A math pair solves a large group theory problem – after 20 years of work


But one of Malle’s postgraduate students was in the case. Britta Späth.

“Our obsession”

In 2003, Späth arrived at the University of Kassel to start her doctorate with Malle. She was almost perfectly suited to work on the McKay assumption: Even at high school she could spend days or weeks to a single problem. She remained especially in those who tested her endurance, and she remembers very long hours spent looking for ‘tricks that in a way are not even so deep.’

Späth spent her time studying group representations as deeply as possible. After completing her graduate degree, she decided to use the expertise to continue to get away from the McKay. “She has this crazy, very good intuition,” says Schaeffer Fry, her friend and co -worker. “She could see that it was going to be that way.”

Boxing person increases glass and lego

Courtesy of Quanta Magazine

A few years later, in 2010, Späth started working at Paris Cité University, where she met Cabanes. He was an expert in the narrower set of groups in the middle of the reformulated version of the McKay assumption, and Späth often went to his office to ask him questions. Cabanes has “always protested”, these groups are complicated, my God, “he remembers. Despite his initial hesitation, he also finally touched the problem. It became “our obsession”, he said.

There are four categories of lie groups. Collectively, Späth and Cabanes began to prove the assumption for each of these categories, and they reported several important results in the next decade.

Their work has led them to develop a profound understanding of groups of lying type. Although these groups are the most common building blocks of other groups, and therefore of great mathematical interest, their representations are incredibly difficult to study. Cabane and Späth often had to rely on opaque theories from different math areas. But when they unearthed the theories, they delivered some of the best characterization of these important groups.

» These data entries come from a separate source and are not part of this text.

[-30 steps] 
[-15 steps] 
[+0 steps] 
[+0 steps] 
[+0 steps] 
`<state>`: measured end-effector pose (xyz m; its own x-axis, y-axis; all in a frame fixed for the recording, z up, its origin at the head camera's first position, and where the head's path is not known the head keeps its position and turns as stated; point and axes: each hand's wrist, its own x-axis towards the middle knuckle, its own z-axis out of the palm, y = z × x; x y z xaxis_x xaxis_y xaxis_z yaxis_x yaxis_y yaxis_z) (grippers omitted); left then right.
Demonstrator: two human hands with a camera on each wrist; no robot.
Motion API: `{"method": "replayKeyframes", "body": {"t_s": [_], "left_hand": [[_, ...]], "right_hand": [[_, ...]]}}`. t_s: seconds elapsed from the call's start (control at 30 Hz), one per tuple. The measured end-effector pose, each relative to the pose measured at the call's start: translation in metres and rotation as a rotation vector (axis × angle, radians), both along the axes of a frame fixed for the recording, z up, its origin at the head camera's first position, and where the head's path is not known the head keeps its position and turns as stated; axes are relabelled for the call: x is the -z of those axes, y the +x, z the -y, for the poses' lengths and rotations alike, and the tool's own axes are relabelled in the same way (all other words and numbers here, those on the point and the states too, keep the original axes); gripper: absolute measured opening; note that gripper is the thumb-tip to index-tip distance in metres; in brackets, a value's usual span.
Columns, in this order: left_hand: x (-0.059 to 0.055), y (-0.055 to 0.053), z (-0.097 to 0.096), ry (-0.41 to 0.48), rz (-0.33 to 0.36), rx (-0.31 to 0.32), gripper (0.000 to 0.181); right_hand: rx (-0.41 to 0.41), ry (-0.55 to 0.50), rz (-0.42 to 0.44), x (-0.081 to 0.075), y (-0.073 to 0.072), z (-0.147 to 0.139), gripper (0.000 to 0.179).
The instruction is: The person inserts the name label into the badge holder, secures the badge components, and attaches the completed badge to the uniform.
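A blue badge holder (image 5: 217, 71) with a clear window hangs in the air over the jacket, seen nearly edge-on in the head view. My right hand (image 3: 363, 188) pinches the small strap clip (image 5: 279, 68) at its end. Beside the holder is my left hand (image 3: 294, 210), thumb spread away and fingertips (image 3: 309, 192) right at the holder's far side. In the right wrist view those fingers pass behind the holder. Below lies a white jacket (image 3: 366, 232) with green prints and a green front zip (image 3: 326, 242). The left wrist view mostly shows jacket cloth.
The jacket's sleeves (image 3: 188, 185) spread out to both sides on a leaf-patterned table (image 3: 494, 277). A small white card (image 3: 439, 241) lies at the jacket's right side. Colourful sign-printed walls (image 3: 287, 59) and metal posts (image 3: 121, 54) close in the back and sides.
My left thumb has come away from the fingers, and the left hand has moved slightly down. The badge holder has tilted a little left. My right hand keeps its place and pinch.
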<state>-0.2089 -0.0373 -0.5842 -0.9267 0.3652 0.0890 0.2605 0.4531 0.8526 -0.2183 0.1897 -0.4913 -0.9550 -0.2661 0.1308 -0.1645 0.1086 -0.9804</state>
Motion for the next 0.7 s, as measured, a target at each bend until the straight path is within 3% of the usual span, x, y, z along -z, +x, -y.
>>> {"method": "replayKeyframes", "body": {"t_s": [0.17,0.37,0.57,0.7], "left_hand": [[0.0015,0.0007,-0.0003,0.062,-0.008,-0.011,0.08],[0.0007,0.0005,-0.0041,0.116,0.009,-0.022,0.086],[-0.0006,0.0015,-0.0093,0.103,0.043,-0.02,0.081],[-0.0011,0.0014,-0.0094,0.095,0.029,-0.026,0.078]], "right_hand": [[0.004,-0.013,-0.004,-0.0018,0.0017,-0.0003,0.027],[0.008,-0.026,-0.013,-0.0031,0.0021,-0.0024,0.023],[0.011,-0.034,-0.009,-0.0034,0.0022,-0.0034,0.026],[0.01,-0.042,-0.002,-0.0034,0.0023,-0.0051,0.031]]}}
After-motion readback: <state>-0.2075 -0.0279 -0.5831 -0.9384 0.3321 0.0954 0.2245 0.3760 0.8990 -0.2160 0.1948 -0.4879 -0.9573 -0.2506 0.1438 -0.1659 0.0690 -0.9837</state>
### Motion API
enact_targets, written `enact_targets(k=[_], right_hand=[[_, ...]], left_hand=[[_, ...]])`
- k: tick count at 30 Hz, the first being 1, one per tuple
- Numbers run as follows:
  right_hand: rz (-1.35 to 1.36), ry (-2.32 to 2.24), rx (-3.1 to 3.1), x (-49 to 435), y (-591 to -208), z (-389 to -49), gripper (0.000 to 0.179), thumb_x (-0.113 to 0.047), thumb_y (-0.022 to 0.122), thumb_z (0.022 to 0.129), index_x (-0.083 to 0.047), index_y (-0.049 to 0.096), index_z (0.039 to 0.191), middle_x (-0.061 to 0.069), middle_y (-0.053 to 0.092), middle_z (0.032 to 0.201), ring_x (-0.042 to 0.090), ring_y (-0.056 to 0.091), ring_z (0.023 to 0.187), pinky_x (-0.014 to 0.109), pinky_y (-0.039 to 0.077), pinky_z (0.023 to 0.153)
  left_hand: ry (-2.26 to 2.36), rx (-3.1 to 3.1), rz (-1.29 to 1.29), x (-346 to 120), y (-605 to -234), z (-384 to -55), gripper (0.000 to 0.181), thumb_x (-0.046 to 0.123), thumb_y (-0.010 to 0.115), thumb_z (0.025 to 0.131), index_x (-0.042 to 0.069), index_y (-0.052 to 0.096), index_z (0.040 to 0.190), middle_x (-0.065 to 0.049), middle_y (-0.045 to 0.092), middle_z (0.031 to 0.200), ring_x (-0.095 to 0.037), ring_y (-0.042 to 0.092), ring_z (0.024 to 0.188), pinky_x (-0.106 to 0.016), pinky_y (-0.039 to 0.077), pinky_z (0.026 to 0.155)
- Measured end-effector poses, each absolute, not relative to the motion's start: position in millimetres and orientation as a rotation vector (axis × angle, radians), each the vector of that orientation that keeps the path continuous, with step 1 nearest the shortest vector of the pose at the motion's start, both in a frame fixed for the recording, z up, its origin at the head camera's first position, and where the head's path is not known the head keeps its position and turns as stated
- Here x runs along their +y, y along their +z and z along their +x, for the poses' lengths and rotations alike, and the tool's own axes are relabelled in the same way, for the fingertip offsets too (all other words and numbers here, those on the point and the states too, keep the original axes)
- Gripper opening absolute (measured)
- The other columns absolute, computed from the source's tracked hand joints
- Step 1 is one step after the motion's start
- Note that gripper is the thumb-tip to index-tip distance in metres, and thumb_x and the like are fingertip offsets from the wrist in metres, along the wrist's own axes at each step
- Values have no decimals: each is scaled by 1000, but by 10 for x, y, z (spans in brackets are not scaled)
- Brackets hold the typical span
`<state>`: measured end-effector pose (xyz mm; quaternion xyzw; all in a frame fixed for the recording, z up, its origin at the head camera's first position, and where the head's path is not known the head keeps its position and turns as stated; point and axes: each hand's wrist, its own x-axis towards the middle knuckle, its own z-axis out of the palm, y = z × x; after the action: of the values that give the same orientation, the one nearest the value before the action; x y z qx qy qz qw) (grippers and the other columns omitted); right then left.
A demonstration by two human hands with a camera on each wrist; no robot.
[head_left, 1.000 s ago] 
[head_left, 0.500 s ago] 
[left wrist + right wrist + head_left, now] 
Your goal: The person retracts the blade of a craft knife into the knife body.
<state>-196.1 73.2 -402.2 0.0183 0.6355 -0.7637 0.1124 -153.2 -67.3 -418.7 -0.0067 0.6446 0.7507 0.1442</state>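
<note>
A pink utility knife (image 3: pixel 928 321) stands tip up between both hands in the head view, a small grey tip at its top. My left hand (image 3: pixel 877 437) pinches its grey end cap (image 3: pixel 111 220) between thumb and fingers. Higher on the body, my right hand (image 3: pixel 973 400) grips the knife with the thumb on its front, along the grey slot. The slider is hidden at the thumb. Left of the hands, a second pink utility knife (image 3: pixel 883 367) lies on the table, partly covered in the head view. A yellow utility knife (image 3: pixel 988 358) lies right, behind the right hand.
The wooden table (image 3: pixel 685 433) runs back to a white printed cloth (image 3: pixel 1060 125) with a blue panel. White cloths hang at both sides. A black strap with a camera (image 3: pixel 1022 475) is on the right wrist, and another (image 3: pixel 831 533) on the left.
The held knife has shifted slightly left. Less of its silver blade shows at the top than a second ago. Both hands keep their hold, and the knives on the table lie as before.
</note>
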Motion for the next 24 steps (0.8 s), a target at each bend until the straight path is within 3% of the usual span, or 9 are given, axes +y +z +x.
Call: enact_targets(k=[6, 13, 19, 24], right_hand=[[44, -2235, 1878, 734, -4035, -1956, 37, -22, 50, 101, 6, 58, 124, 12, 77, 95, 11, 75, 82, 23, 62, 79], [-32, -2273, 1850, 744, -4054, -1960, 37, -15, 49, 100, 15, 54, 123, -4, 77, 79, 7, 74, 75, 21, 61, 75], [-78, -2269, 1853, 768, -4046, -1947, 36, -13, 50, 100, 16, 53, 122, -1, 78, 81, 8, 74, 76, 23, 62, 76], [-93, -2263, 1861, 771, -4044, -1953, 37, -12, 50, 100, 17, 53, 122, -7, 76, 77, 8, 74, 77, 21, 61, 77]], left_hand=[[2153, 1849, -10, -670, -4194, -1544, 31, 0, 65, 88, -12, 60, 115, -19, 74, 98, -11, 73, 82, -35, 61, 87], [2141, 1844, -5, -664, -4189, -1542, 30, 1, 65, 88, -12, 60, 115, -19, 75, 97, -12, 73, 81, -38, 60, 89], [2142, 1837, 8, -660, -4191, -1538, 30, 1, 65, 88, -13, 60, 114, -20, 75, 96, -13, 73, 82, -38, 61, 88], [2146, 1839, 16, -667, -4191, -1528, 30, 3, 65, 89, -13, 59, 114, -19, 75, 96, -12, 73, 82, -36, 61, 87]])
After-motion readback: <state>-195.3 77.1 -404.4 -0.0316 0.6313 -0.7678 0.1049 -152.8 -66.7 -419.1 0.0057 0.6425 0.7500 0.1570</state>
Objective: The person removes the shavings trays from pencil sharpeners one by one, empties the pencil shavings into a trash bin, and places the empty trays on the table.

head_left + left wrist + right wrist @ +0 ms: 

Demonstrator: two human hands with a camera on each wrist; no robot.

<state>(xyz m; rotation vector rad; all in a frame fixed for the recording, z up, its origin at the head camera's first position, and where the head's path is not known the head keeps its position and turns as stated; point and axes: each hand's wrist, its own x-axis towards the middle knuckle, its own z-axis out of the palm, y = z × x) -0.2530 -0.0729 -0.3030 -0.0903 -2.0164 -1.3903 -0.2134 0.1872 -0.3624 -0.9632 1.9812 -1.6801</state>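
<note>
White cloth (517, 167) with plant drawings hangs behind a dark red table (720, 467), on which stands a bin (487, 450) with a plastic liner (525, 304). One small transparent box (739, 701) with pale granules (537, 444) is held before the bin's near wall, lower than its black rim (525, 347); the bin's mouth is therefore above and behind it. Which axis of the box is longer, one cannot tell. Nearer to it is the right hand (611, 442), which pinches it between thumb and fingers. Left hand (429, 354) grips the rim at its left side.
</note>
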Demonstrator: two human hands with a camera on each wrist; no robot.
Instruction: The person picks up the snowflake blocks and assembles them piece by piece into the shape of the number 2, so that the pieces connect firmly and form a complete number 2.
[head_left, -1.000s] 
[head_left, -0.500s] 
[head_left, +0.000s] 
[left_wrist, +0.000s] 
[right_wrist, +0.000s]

As they did, they started dating and had two children. (They finally sat down in Germany, where they enjoyed working together at one of the three whiteboards in their home.)

In 2018, they have only one category of lie-type groups left. After this was done, they would have proven the McKay assumption.

The final case took them another six years.

A “spectacular performance”

The fourth kind of lie group “had so many problems, so many bad surprises,” Späth said. (It did not help that the pandemic kept their two young children home from school in 2020, which made it difficult for them to work.) But she and Cabanes gradually succeeded in showing that the number of representations for these groups corresponded to those of their Sylow normalize – and that the way the representations matched the necessary rules. The last case was done. This automatically followed that the McKay assumption was true.

In October 2023, they finally felt confident enough in their proof to announce it in a room of more than 100 mathematicians. A year later, they placed it online for the rest of the community to digest. “It’s an absolutely spectacular achievement,” said Radha Kessar of the University of Manchester.